How important is it for truck fleets to retain newly hired drivers for 90 days? Very, according to the American Trucking Associations' (ATA's) chief economist.
Bob Costello told the NASSTRAC shippers conference and transportation expo in Orlando yesterday that driver turnover rates would be roughly halved if all new hires stayed for the first 90 days of their employment. If Costello's estimates are accurate, that would pound a major dent into turnover, which for large fleets—those with more than $30 million in annual revenue—hit 102 percent in the fourth quarter, according to ATA data released Monday. That marked the second straight quarter that turnover for large fleets hit 100 percent or higher, and the first time that's happened in back-to-back quarters in four years, ATA said.
At smaller truckload carriers, the fourth-quarter turnover rate rose 21 points, to 89 percent. Still, the churn at smaller fleets was six points less than in 2014's fourth quarter, ATA said. The turnover rate at less-than-truckload (LTL) carriers rose one point, to 11 percent, and averaged 11 percent for all of 2015, ATA said. LTL driver turnover is usually less than in truckload due to higher pay and because LTL's relatively short hauls allow for more home time for drivers.
For fleets, driver retention has been as challenging as, if not more than, recruitment. Qualified drivers, well aware that carriers are upping wages for good operators, are not shy to jump from carrier to carrier at almost a moment's notice. The jilted fleet loses a driver and then has to invest the time and money to find a replacement.
Late last year, ATA estimated that the industry was short about 48,000 drivers. If current trends continue, the driver shortage will reach 175,000 by 2024. Costello said he doesn't expect the shortfall to be so acute because it would lead to intolerable increases in the prices of goods, as there won't be enough drivers to move them to market. The shortage will be due mostly to the pace of driver retirements—the average driver is at least six years older than the average worker in other industries—and the dearth of women in the field, Costello said. Women account for only 6 percent of all drivers, according to ATA data.
For now, there is less pressure on fleets to find drivers, because freight demand isn't particularly strong. U.S. GDP will grow by only 2 percent this year as a strong dollar makes U.S. exports less price competitive in world markets and also hits domestic production by cheapening import prices, Costello said. In addition, the surge in shale energy exploration and development, which proved a major tailwind for truckers from 2010 to 2014, has dramatically abated.
Elevated inventory levels in the U.S. are dampening new order activity, as businesses can sell from existing inventory rather than place orders to be shipped.
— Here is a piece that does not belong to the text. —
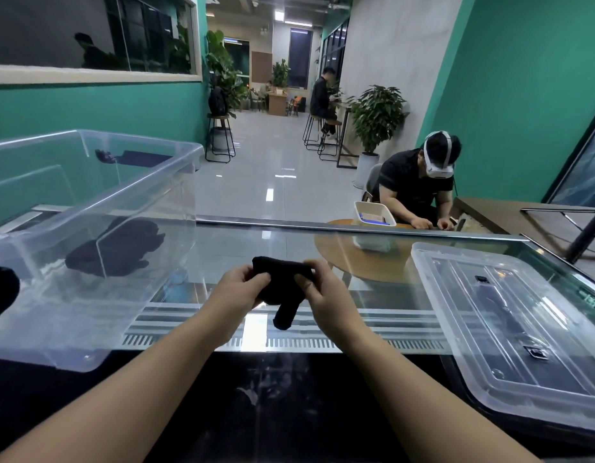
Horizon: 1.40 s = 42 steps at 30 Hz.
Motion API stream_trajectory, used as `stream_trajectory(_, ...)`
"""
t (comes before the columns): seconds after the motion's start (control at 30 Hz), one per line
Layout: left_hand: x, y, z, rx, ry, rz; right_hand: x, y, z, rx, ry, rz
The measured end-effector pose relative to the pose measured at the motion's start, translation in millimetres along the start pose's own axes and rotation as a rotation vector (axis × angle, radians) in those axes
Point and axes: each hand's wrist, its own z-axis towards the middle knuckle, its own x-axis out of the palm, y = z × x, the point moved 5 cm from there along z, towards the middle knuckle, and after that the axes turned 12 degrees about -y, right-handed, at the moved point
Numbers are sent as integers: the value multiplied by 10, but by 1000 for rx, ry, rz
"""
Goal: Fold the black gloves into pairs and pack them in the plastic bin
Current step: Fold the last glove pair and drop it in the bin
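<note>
A clear lid (509, 332) lies flat at the right end of the glass counter (242, 252). Beyond its far edge, a seated person (419, 188) wearing a headset leans over a round table (362, 259) holding a white tray (374, 213). A potted plant (376, 118) stands behind.

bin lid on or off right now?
Off. The lid lies flat on the glass counter at the right, apart from the plastic bin at the left, whose top is open.
</note>
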Motion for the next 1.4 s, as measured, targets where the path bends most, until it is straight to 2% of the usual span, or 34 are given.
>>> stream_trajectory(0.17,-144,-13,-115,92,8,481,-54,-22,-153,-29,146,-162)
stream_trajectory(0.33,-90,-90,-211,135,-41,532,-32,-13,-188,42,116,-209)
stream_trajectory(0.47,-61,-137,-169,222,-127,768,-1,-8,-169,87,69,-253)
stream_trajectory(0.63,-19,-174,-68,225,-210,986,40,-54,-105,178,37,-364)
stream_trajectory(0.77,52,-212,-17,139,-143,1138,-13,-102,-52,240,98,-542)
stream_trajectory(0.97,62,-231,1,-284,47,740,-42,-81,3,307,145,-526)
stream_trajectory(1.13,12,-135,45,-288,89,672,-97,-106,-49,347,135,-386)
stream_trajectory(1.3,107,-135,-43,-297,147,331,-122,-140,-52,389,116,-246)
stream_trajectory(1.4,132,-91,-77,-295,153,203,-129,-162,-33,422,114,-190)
The government's total ratio of inventories to final sales, which covers industry, wholesalers, and retailers, hit 1.41 in February, its highest level since mid-2009. The ratio needs to decline to between 1.30 and 1.35 to spur a new cycle of ordering and shipping, according to Costello.
However, Lee Klaskow, senior analyst, transportation and logistics, for Bloomberg Intelligence, told the gathering that inventory levels will remain elevated for the rest of the year and possibly into 2017, as the supply chain struggles to reduce a nearly two-year accumulation that began with the awful winter of 2013-14 that paralyzed much of the country's freight network and compelled businesses to hold more buffer stock as a form of insurance against late or missed deliveries.
Fleets that added tractors and trailers in 2015 are now in the process of scaling back their activity. Tractor counts at truckload carriers, which rose 0.7 percent in 2015, will decline 0.6 percent in 2016, Costello predicted. In the LTL segment, tractor counts, which rose 5.6 percent in 2015, are now increasing at less than 2 percent, he said.
The cumulative impact of these trends is a renewed buyer's market for trucking services. Spot, or noncontract, truckload rates are in free fall, with no immediate end in sight. Contract rates, which have held relatively steady but generally follow the spot market's lead, will stagnate this year, according to Klaskow. The analyst sees truckload pricing at the major carriers as either staying flat or rising up no more than 2 percent during the 2016 cycle.